Not long after I arrived as Archbishop of Milwaukee 13 months ago, I was
visiting with a particularly energetic and talented priest of the
archdiocese. As I do with all of our great priests these days, I asked
him, in light of all the scandals and tensions and fears of the present
moment in the Church, "how are you doing?" "Actually," he replies, "I have
become more grounded." I asked him to elaborate on that strange concept of
being grounded.
Well, for one, he explained, I have been literally grounded as I more
often fall to my knees in prayer. Two, I have become more grounded in that
I have grown in humility, which, he reminded me, comes from the Latin word
for soil, earth, ground. He had progressed, he told me, in that he was
more aware of his own sin, weakness, limits, his own unredeemed side, and
that had humbled him. And, finally, he concluded, he had been grounded in
a rediscovery of what was essential, basic, earthy in his life, the
foundation, the grounding of his life, and that was Jesus, His faith for
and love in Jesus, his prayer, his priestly vocation, his people, and the
Eucharist. He wrapped it all up by observing, "I've been struck by
lightening, Archbishop, but, don't worry: I'm grounded!"
Grounding and growth: that's what I want to discuss with you this morning.
Our gospel selection from St. John, our patron, speaks of "the vine and
branches." Jesus is the vine, we are the branches. Rooted in Him,
grounded in Him, we have life, we can grow.
Thank you for your presence here today. A demanding, beautiful autumn
day, and here you are sacrificing it to be part of our archdiocesan
planning process. Thank you! I look out with immense admiration upon
priests, deacons, religious women, pastoral associates, parish council
presidents and members, our archdiocesan pastoral council, district,
cluster, and parish leaders and delegates . . . God's holy people, and I am
grounded, humbled, moved, so grateful for your love for Jesus and His
Church.
Thank you, Planning Commission Members: Bishop Sklba, right now preparing
to ordain two young men deacons next door at St. Francis Seminary, men,
please God, whom I will ordain priests eight months from now - - Bishop
Sklba will be here right after the ordination; Maureen Gallagher, Noreen
Welte, Father Bill Kohler, and Father Bill Stanfield, Jan Ruidl and Deacon
Chuck Kustner - - thank you, Archdiocesan Planning Commissioners, for your
leadership and efforts.
I am most of all bolstered by the presence of Jesus. He promised us that,
where two or three gather in His name, He is with us!
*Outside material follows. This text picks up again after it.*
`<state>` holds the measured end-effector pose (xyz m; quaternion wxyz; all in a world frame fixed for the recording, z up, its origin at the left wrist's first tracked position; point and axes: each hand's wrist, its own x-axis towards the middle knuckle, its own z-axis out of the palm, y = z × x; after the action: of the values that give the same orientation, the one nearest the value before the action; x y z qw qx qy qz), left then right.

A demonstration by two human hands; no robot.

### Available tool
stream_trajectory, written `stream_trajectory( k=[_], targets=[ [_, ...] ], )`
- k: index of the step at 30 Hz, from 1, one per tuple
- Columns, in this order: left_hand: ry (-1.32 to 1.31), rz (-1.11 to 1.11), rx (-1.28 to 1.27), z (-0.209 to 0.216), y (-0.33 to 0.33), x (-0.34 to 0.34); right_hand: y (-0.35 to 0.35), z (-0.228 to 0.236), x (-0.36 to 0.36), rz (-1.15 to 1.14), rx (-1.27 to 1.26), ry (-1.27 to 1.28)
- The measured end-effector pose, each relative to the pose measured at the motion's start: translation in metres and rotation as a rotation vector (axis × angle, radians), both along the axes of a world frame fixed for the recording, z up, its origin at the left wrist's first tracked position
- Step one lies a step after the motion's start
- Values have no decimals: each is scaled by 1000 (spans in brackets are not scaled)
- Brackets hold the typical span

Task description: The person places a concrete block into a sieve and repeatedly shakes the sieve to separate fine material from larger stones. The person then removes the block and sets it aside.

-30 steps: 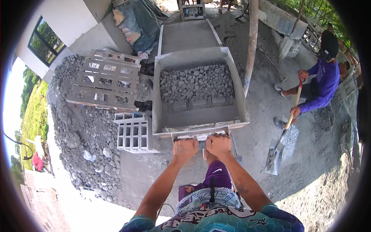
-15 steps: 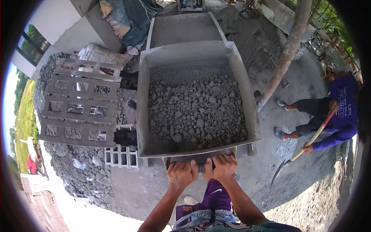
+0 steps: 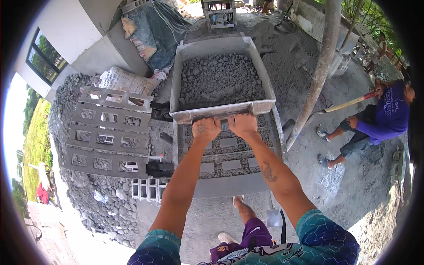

And we do gather in
His name, and if we don't believe that He is really here, we might as well
all go back home and rake leaves, because it's all a waste of time.
I look out and acknowledge that I am beholding the grounding of this great
archdiocese: men and women chosen by pastors and parish councils, known for
commitment, organization, and imagination, united in a strong Catholic
faith in Jesus and His presence in His Church that we so love. As Pope
John Paul II repeats, "Love for Jesus and His Church must be the passion of
your lives."
I also acknowledge that this is plain hard work: it can be tedious, time-
consuming, frustrating, and intense. We are reluctant warriors: we all see
the need for ongoing, careful, prudent, prayerful planning, but we dread it
at times.
Some are frustrated because it seems like we just completed a planning
process - - they're right, we did!
Some are frustrated because we even have to plan: let's just keep things
as they are and respond to crisis as they come. All this "planning" is too
bureaucratic, too much like business.
Some are frustrated because they feel Church leaders don't listen anyway,
and if we could just have married priests or women priests all our problems
would be solved.
Some are frustrated because the same problems we feared a decade ago, when
the planning processing began, still seem to loom, and we don't seem to be
getting any better at confronting them.
It is frustrating, my brothers and sisters in Christ, but it is fruitful;
It is hard work, but it is holy work;
It is time consuming, but it is life giving.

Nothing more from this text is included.